Ingat nama Jokowi, itu mungkin akan berarti banyak bagi Anda.
http://news.liputan6.com/read/534981...-namanyajokowi
Berikut Ulasan Media Dunia tentang Jokowi ....
- Joko "Jokowi" Widodo, the governor of Jakarta, might well be the future of Indonesian democracy. Here's why. Reuters, Sat Jun 1, 2013 8:17pm EDT
- Jakarta’s New Governor Tops Google. Wall Street Journal(WSJ), December 13, 2012, 1:03 PM
- Jokowinomics, Indonesia’s New Economic Model. Bloomberg, Nov 5, 2012 6:30 AM GMT+0700
- Indonesia: ‘Jokowi’ Phenomenon in Jakarta. Global Voice online, 28 October 2012 18:56 GMT
- Jakarta's New Governor Seen As A Rising Star. NPR.org, December 24, 201210:32 AM
- Jakarta's governor could be Indonesia's Obama. The Australian, March 14, 2013 12:00AM
--------------------------------
Banyak orang mengira, termasuk saya sendiri, bahwa popularitas Jokowi itu bisa besar karena rekayasa media yang berpihak padanya semata. Tetapi dari ke hari, fenomena itu ternyata terbantahkan dengan sendirinya. Berbagai media dunia yang memuat laporan sepak terjangnya secara khusus, sukarlah kalau itu mau disebut 'rekayasa' media.
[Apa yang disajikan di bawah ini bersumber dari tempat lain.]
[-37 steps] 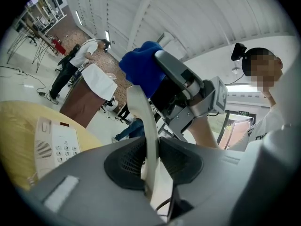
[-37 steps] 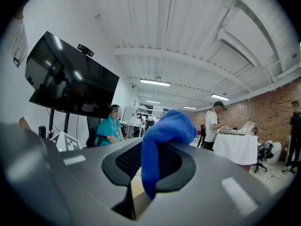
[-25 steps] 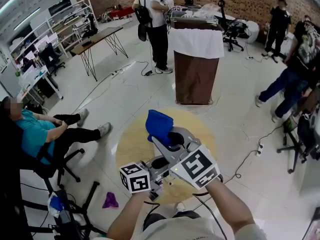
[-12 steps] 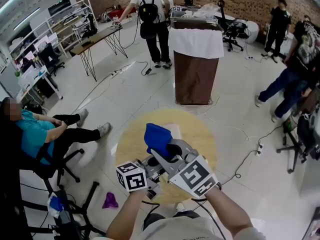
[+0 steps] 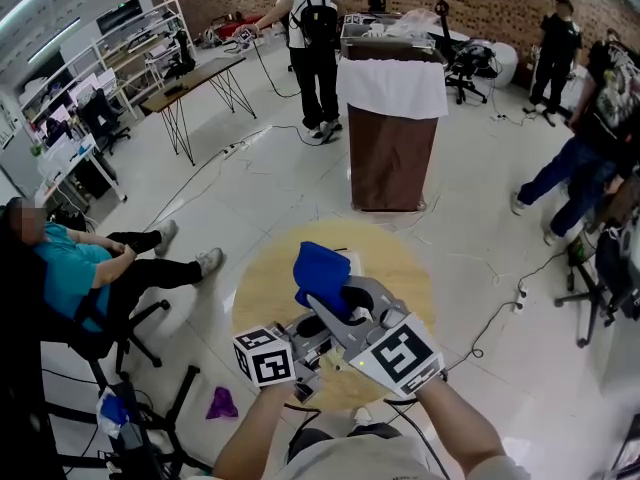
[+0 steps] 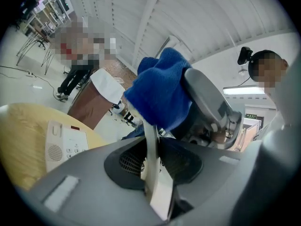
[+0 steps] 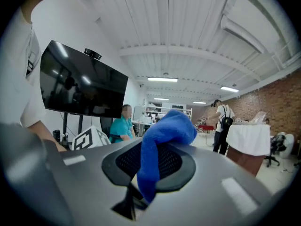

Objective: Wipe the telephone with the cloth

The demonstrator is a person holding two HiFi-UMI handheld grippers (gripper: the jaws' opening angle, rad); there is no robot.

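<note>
The left gripper (image 6: 153, 173) is closed on a slim cream-white piece (image 6: 151, 154) that stands edge-on between its jaws. What exactly the piece is, I cannot tell. The right gripper (image 7: 135, 197) lies close alongside, its jaws pinched on the lower end of a blue cloth (image 7: 164, 126), which bunches up and flops over the gripper's front.

In the left gripper view the cloth hangs just above the cream-white piece, whose top end reaches the cloth's lower edge — whether they touch is unclear.

Both grippers hang over a round, pale wooden worktop (image 5: 265, 288). The telephone (image 6: 66, 145) lies flat on it, cream-white, with a speaker grille and keypad facing up — apart from the cloth, and in the head view mostly hidden behind it.

On the glossy floor to the lower left lies a purple rag (image 5: 220, 401). Further left a person in a teal shirt (image 5: 75, 268) sits in a chair. Beyond the worktop stands a brown pedestal (image 5: 390, 143) draped in white, and farther still a person with a backpack (image 5: 312, 38) stands near the brick wall.
</note>
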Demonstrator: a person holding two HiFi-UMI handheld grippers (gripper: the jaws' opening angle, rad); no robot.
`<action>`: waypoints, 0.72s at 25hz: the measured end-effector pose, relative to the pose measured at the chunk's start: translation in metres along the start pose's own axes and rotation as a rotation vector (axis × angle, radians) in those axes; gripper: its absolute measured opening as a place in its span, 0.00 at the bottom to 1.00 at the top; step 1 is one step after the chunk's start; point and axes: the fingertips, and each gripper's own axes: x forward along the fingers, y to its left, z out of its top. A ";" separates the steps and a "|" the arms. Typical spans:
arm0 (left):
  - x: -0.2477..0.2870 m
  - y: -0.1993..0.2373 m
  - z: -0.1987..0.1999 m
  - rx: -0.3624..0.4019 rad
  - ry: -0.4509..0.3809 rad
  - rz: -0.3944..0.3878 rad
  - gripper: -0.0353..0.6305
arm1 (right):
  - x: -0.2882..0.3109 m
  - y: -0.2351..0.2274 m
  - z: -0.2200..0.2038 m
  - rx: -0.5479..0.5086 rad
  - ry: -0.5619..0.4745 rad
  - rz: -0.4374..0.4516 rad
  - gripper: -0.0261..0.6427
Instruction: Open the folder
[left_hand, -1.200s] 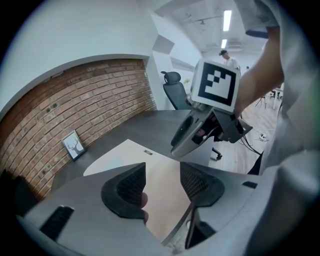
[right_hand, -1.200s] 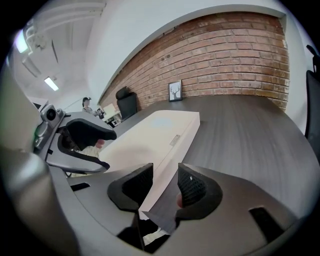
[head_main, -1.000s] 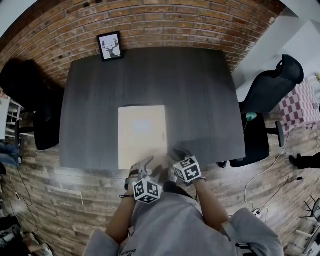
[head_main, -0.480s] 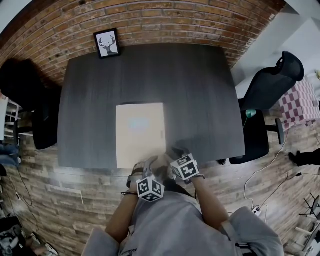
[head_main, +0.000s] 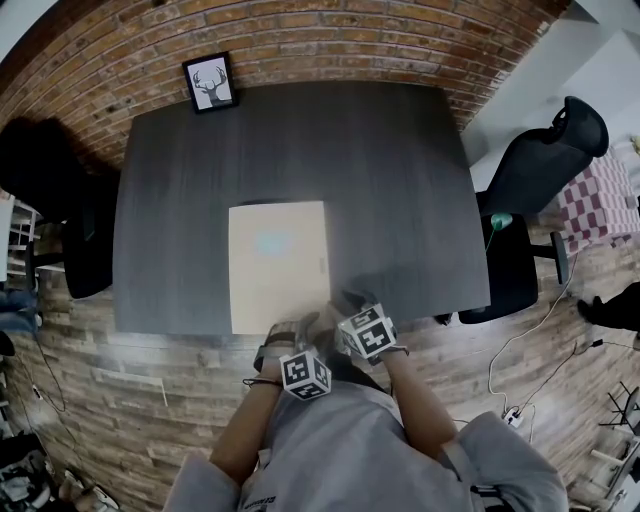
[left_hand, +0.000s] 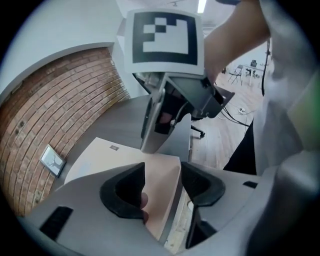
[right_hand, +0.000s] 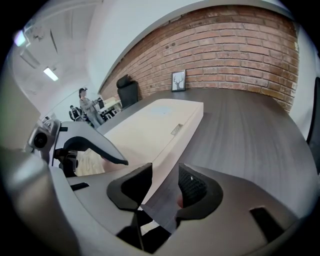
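Note:
A shut beige folder (head_main: 278, 265) lies flat on the dark grey table (head_main: 400, 200), its near end at the table's front edge. Both grippers sit at that near end. My left gripper (head_main: 297, 328) is open, and in the left gripper view (left_hand: 162, 187) the folder's near corner (left_hand: 160, 190) lies between its pads without being pressed. My right gripper (head_main: 345, 302) is close beside it on the right, its jaws opening. In the right gripper view (right_hand: 165, 187) the folder's right edge (right_hand: 175, 135) and the table's front edge run between the pads.
A framed deer picture (head_main: 210, 83) leans at the table's far left corner against the brick wall. One black office chair (head_main: 545, 170) stands to the right of the table and another (head_main: 60, 200) to the left. Wooden floor lies below the front edge.
The left gripper has rolled and sunk a little, closing in beside the right gripper at the folder's near end. The right gripper has kept its place. The folder has not moved.

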 end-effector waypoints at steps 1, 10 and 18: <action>0.002 -0.001 0.000 0.020 0.008 -0.001 0.39 | -0.001 0.001 0.000 0.000 0.009 0.001 0.25; 0.010 0.001 -0.001 0.090 0.042 0.027 0.38 | 0.000 -0.003 0.000 -0.017 0.020 -0.002 0.26; -0.005 0.007 0.008 0.074 0.008 0.049 0.36 | 0.000 -0.002 0.003 -0.017 0.008 0.009 0.26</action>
Soalnya ... apa iya media di negara lain bisa kita rekayasa seperti halnya media 'abal-abal' yang banyak menjadi pemilik konglomerat di Indonesia saat ini?
Kehadiran Jokowi memang berkah bagi bangsa ini, ditengah citra dimana rakyat melihat dan menyaksikan sendiri bahwa kebanyakan para pemimpinnya (baik di Eksekutif, Legislatif dan bahkan Yudikatif) yang cuek dengan nasib rakyat, berperilaku korup, bahkan banyak yang hanya mementingkan pencitraan dirinya sendiri.
Negara ini bisa jalan, kata banyak pakar, karena autopilot ... sebuah ungkapan sinis kepada pemimpin di negara ini pasca reformasi lalu. Untunglah rakyat Indonesia itu selalu disayang oleh Allah swt, selama mereka lebih banyak yang tetap bertaqwa kepada-Nya. Salah satu bentuk kesayangan itu, kita selalu diberikan pemimpin-pemimpin besar yang punya visi jauh ke depan, untuk membawa kemerdekaan dan kesejahteraan bangsanya, dalam suasana kehidupan berbangsa yang tetap berketuhanan yang Maha Esa. Jokowi mungkin saja adalah salah satu hamba-Nya yang akan dikirim untuk memperbaiki negeri yang sekarang terkesan amburadul ini, terutama akibat perilaku korupsi yang sudah keterlauan itu!